Time had given Leesha her mother’s lush figure. It was something she had always wanted, but it seemed less an advantage now. The men in town watched her hungrily, and the rumors of her dallying with Gared, though years gone, still sat in the back of many minds, making more than one man think she might be receptive to a lewd, whispered offer. Most of these were dissuaded with a frown, and a few with slaps. Evin had required a puff of pepper and stinkweed to remind him of his pregnant bride. A fistful of the blinding powder was now one of many things Leesha kept in the multitude of pockets in her apron and skirts.

Of course, even if she had been interested in any of the men in town, Gared made sure none could get close to her. Any man other than Erny caught talking to Leesha about more than Herb Gathering received a harsh reminder that in the burly woodcutter’s mind she was still promised. Even Child Jona broke out in a sweat whenever Leesha so much as greeted him.

Her apprenticeship would be over soon. Seven years and a day had seemed an eternity when Bruna had said it, but the years had flown, and the end was but days away. Already, Leesha went alone each day to call upon those in town who needed an Herb Gatherer’s service, asking Bruna’s advice only very rarely, when the need was dire.

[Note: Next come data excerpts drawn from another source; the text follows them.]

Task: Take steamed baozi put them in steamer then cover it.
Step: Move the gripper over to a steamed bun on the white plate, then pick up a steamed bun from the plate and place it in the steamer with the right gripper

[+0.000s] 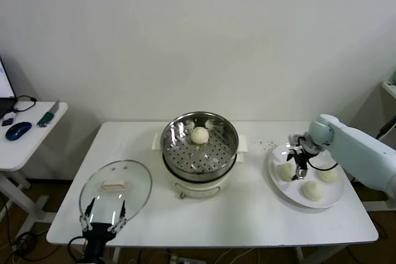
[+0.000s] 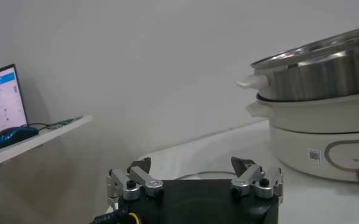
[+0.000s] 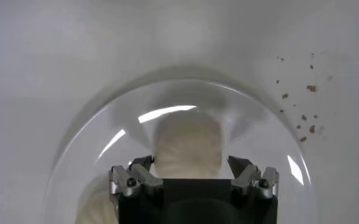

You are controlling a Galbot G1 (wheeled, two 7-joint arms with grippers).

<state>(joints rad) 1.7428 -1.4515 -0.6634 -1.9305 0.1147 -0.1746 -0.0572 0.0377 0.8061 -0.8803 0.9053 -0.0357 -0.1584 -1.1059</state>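
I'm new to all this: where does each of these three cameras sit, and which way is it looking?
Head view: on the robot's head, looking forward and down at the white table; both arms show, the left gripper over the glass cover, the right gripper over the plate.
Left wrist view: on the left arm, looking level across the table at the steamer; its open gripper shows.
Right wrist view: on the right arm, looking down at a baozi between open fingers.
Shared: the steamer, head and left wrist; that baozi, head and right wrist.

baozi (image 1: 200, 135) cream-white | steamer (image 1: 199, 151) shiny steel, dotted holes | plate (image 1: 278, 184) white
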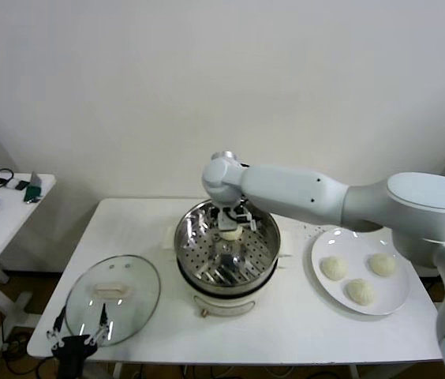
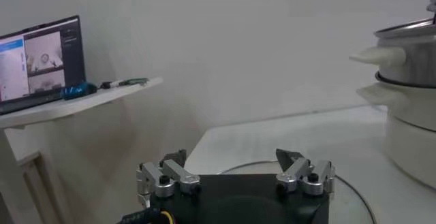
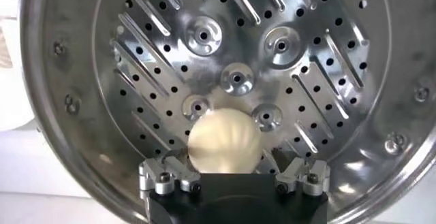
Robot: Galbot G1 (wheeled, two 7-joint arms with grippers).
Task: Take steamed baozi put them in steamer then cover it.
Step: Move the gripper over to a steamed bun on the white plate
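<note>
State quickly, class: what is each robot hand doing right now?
Left hand: open, holding nothing, parked near the glass cover.
Right hand: over the steamer, a baozi between its fingers; whether it grips cannot be told.

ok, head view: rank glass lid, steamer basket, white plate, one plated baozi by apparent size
1-3. steamer basket, white plate, glass lid: look alike, not ranking.
4. plated baozi, clearly smallest.
</note>
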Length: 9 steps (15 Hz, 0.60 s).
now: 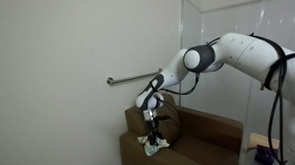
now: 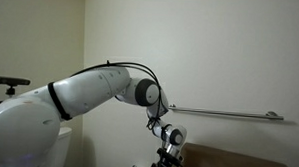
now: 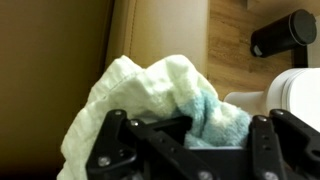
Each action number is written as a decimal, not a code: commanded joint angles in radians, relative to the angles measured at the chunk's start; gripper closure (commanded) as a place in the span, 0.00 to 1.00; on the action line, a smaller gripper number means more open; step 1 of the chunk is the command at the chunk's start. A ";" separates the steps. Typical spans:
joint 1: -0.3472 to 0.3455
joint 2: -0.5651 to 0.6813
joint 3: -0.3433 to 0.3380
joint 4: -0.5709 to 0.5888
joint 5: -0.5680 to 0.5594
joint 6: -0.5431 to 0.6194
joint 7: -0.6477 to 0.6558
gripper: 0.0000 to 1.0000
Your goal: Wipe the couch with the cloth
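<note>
My gripper is clenched on the cloth, which is bunched between my fingers at lower centre of the wrist view, against the couch. A wall rail runs above. A black cylinder sits upper right, well clear.
</note>
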 commanded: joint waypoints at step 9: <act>0.007 0.084 0.021 0.146 -0.009 -0.083 -0.090 0.95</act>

Bruna needed her rest.

“The duke judges an Herb Gatherer’s skill by whether more babies are delivered than people die each year,” Bruna had said that first day, “but focus on what’s in between, and a year from now the people of Cutter’s Hollow won’t know how they ever got along without you.” It had proven true enough. Bruna brought her everywhere from that moment on, ignoring the request of any for privacy. Her having cared for the unborn of most of the women in town, and brewed pomm tea for half the rest, had them soon paying Leesha every courtesy, and revealing all the failings of their bodies to her without a thought.

But for all that, she was still an outsider. The women talked as if she were invisible, blabbing every secret in the village as freely as if she were no more than a pillow in the night.

“And so you are,” Bruna said, when Leesha dared to complain. “It’s not for you to judge their lives, only their health. When you put on that pocketed apron, you swear to hold your peace no matter what you hear. An Herb Gatherer needs trust to do her work, and trust must be earned. No secret should ever pass your lips, unless keeping it prevents you healing another.”

So Leesha held her tongue, and the women had come to trust her. Once the women were hers, the men soon followed, often with their women prodding at their back. But the apron kept them away, all the same. Leesha knew what almost every man in the village looked like unclothed, but had never been intimate with one; and though the women might sing her praises and send her gifts, there was not a one she could tell her own secrets to.